Faster Dynamic Light Updates

Post tutorials on how to do certain tasks within game or engine code here.
Post Reply
mh
Posts: 2292
Joined: Sat Jan 12, 2008 1:38 am

Faster Dynamic Light Updates

Post by mh »

You may wish to have a look here for code to select the fastest formats and types for lightmaps: http://forums.inside3d.com/viewtopic.php?t=2465 ;)

Also, GLQuake updates the full lightmap width, so let's restrict the update to the part of it that actually changed instead:

Code: Select all

glPixelStorei (GL_UNPACK_ROW_LENGTH, BLOCK_WIDTH);

glTexSubImage2D
(
	GL_TEXTURE_2D,
	0,
	theRect->l,
	theRect->t,
	theRect->w,
	theRect->h,
	gl_Lightmap_Format,
	gl_Lightmap_Type,
	lightmaps[lnum] + theRect->t * BLOCK_WIDTH * 4 + theRect->l * 4
);
(Don't forget to restore GL_UNPACK_ROW_LENGTH to 0 when you're done!)
We had the power, we had the space, we had a sense of time and place
We knew the words, we knew the score, we knew what we were fighting for
Baker
Posts: 3666
Joined: Tue Mar 14, 2006 5:15 am

Re: Faster Dynamic Light Updates

Post by Baker »

mh wrote:You may wish to have a look here for code to select the fastest formats and types for lightmaps: http://forums.inside3d.com/viewtopic.php?t=2465 ;)

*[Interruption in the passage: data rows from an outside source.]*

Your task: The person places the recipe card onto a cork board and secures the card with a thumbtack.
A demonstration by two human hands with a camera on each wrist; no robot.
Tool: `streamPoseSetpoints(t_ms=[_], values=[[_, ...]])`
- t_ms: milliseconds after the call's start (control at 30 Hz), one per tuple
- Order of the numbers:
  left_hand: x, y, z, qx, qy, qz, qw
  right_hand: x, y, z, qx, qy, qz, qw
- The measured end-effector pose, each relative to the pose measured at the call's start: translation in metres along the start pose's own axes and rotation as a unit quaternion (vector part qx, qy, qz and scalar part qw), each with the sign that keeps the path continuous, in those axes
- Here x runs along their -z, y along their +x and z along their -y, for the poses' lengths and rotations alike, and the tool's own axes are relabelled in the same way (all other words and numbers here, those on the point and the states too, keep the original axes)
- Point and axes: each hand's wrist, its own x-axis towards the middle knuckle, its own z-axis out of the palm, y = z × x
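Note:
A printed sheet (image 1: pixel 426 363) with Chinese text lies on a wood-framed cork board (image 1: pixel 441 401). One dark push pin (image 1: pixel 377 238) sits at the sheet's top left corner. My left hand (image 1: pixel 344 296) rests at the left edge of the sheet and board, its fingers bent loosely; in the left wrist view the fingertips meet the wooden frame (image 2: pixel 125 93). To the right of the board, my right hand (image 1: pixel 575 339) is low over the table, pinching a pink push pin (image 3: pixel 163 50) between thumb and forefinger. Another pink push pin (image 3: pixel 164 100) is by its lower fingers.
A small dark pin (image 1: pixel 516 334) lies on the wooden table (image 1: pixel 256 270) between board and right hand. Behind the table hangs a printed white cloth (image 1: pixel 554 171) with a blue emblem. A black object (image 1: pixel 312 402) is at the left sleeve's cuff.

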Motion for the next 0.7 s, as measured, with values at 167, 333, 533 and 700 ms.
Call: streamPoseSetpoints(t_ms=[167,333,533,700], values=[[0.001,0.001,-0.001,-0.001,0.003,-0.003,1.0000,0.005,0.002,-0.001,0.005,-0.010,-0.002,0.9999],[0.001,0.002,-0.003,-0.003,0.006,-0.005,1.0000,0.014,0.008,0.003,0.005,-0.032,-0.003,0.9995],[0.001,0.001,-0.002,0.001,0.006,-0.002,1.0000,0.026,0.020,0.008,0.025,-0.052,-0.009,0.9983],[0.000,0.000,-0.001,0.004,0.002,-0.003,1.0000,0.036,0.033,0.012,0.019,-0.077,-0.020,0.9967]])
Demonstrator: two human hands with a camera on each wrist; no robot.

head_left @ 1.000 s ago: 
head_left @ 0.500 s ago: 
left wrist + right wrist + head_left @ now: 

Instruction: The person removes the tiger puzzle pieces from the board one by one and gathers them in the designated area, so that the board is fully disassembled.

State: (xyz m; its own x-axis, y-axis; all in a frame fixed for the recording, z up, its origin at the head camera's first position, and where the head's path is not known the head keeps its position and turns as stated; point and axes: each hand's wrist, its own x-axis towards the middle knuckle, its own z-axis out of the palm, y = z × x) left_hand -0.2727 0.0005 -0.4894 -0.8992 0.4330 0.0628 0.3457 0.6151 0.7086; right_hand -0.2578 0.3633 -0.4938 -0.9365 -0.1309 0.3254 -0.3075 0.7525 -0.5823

Also, GLQuake updates the full lightmap width, so let's restrict the update to the part of it that actually changed instead:

Code: Select all

glPixelStorei (GL_UNPACK_ROW_LENGTH, BLOCK_WIDTH);

glTexSubImage2D
(
	GL_TEXTURE_2D,
	0,
	theRect->l,
	theRect->t,
	theRect->w,
	theRect->h,
	gl_Lightmap_Format,
	gl_Lightmap_Type,
	lightmaps[lnum] + theRect->t * BLOCK_WIDTH * 4 + theRect->l * 4
);
(Don't forget to restore GL_UNPACK_ROW_LENGTH to 0 when you're done!)
Interesting and I'll do some experimentation with your code for sure.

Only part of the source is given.